おそらくこの考え方は、日本共産党が綱領に明記する「(社会主義・共産主義への発展の前に)資本主義の枠内で解決する」段階の問題であるし、特にアメリカのように国民皆保険の制度もないような国では、まずはこの分野での改善が求められていることは理解できる。

改悪が続くとは言え、日本の社会保障制度も一定の水準にまでは達していたはずだ。

前述したように、民主主義的な改革によって達成されてきた事柄は多く、すでに今、資本が制御できないモンスターとして暴れ回っているという状況とは異なり、多くの国では一定の社会保障・福祉が制度として機能している。


そのことを思えば、多くの人が、今のような社会が未来永劫続くと考えることは理解できるのだが、資本主義が存在する以上、資本の暴走とそれを制御しようとする政治・民主主義的闘いはいたちごっこが続くだけだ。

そのいたちごっこを終わらせるための改革が、「生産手段の社会化」だ。

資本主義社会においては、大量生産・大量消費によって資本家は利益を得ていると思われているし、それを全否定はしないが、マルクスが資本論で明かしたのは、「資本家は労働者の生み出す剰余価値によって利益を増やしている」ということだ。

つまり、労働者の提供する労働力に対して相応の対価を払わないことによって、資本家は利益を生み出している。


マルクスは、物を生産するための原料(=労働対象)と、工場や機械など(=労働手段)のことを「生産手段」として定義し、これらが人間の労働力と結合することによって生産物が生み出されるのだが、その生産手段を資本家が一手に握っている状態では、労働者と資本家、被雇用者と雇用者の力関係は対等ではない。

本来であれば、会社の社長であっても、その他役職にあっても、管理職以外の労働者であっても、それは職能の違い、役割分担の違いというだけで、関係としては対等であるべきだ。

従業員がいなければ、社長は商品を生み出すことはできない。


「生産手段の社会化」をイメージできないという意見に対して、「協同組合」が例に話されることも多いが、「生産手段の社会化」は、この社会においてまだ誰も見たことのない到達点であって、組織によってどのような形態をとるかは一律に決められるものではない。

ただ重要なことは、組織内における労働力の搾取をなくし、雇用者と被雇用者が対等な関係で働くことのできる環境をつくり出すことだ。

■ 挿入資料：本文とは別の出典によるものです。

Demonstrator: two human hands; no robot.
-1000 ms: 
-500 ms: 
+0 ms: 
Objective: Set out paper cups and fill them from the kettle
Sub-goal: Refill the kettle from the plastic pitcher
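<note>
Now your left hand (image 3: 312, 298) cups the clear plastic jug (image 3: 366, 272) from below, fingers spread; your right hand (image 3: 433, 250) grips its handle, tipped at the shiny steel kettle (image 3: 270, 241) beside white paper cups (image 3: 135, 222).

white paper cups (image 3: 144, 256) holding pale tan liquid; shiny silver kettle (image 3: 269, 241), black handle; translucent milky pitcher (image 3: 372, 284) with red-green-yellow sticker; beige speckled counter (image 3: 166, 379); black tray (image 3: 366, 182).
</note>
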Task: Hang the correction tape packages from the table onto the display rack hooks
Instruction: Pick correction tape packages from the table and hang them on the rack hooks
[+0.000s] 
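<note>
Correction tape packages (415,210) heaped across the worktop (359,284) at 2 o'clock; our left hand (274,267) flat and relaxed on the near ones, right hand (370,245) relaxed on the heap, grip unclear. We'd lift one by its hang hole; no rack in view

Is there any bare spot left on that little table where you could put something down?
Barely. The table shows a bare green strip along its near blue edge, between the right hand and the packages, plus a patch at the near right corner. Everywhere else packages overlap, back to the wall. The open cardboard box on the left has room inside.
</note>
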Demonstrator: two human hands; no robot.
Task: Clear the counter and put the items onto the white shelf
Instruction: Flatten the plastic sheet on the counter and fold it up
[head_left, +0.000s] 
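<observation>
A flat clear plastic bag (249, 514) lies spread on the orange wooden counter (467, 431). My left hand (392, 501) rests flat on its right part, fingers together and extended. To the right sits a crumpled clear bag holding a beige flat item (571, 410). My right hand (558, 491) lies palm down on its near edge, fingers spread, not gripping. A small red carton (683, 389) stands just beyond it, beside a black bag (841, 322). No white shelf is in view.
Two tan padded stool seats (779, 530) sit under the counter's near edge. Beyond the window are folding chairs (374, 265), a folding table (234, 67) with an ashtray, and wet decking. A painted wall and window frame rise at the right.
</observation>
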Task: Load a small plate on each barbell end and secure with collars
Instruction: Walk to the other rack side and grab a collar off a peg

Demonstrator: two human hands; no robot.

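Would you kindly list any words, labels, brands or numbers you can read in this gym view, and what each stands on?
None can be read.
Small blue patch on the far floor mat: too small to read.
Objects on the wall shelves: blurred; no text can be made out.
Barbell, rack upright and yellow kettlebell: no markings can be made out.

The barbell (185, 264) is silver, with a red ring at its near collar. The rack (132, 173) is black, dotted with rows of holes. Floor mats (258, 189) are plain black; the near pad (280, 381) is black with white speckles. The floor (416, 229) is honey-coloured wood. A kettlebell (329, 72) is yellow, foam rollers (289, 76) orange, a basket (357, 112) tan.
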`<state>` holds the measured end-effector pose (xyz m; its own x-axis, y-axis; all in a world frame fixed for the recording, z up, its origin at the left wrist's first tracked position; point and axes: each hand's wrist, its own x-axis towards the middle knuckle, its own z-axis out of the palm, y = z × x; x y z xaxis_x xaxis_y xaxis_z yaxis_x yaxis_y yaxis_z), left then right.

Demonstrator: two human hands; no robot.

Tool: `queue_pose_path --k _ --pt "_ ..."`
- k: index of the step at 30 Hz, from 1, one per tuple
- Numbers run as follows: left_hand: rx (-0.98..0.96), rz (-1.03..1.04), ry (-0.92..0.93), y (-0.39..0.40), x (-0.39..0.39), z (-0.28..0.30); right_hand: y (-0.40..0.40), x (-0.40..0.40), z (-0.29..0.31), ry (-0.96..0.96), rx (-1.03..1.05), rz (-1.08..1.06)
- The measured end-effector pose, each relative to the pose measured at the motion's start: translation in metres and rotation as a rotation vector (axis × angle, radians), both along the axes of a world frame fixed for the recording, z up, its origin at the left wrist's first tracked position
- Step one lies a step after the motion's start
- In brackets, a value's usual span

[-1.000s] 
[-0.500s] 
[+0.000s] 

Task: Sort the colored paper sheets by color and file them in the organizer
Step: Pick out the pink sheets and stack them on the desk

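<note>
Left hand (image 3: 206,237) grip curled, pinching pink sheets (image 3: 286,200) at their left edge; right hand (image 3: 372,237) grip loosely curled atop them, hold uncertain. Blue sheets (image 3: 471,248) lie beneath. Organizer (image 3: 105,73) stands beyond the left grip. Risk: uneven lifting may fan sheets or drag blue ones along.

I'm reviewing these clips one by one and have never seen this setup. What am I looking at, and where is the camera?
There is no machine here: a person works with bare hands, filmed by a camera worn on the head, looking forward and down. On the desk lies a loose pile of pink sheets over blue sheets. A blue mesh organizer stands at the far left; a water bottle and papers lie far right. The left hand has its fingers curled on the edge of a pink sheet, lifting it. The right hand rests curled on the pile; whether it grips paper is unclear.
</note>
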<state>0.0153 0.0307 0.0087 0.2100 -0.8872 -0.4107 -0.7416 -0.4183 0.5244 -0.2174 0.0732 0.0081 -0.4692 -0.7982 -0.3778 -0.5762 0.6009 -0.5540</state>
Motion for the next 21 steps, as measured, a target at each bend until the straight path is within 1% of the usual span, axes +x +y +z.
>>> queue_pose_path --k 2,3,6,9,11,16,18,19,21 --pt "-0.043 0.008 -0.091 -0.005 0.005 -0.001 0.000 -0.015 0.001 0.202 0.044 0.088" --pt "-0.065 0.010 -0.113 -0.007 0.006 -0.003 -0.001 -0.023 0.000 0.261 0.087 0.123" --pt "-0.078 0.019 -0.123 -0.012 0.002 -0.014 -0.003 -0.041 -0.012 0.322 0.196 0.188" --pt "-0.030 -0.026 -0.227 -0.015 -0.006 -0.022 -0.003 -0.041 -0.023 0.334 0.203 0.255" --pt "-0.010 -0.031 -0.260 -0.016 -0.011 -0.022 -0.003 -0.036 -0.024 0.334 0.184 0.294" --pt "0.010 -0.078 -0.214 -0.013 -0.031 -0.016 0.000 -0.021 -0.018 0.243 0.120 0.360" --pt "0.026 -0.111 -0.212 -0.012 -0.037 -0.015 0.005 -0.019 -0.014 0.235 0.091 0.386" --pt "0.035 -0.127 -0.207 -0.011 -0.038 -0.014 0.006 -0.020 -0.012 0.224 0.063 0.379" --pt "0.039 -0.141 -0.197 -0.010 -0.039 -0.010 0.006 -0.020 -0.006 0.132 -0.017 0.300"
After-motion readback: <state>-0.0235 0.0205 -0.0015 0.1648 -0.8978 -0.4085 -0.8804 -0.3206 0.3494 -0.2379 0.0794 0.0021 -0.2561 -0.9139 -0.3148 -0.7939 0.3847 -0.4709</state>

資本の暴走とそれを制御しようと働く政治・民主主義的な力のいたちごっこから抜け出るエポックメイキングな出来事が起こることを祈る気持ちだが、口を開けて待っているだけではつまらない。

おそらく、資本主義も夢見ている。

いつか自分自身を乗り越える社会が現れ、その役目を終える日が来ることを。


※間違っていることがあれば教えてください。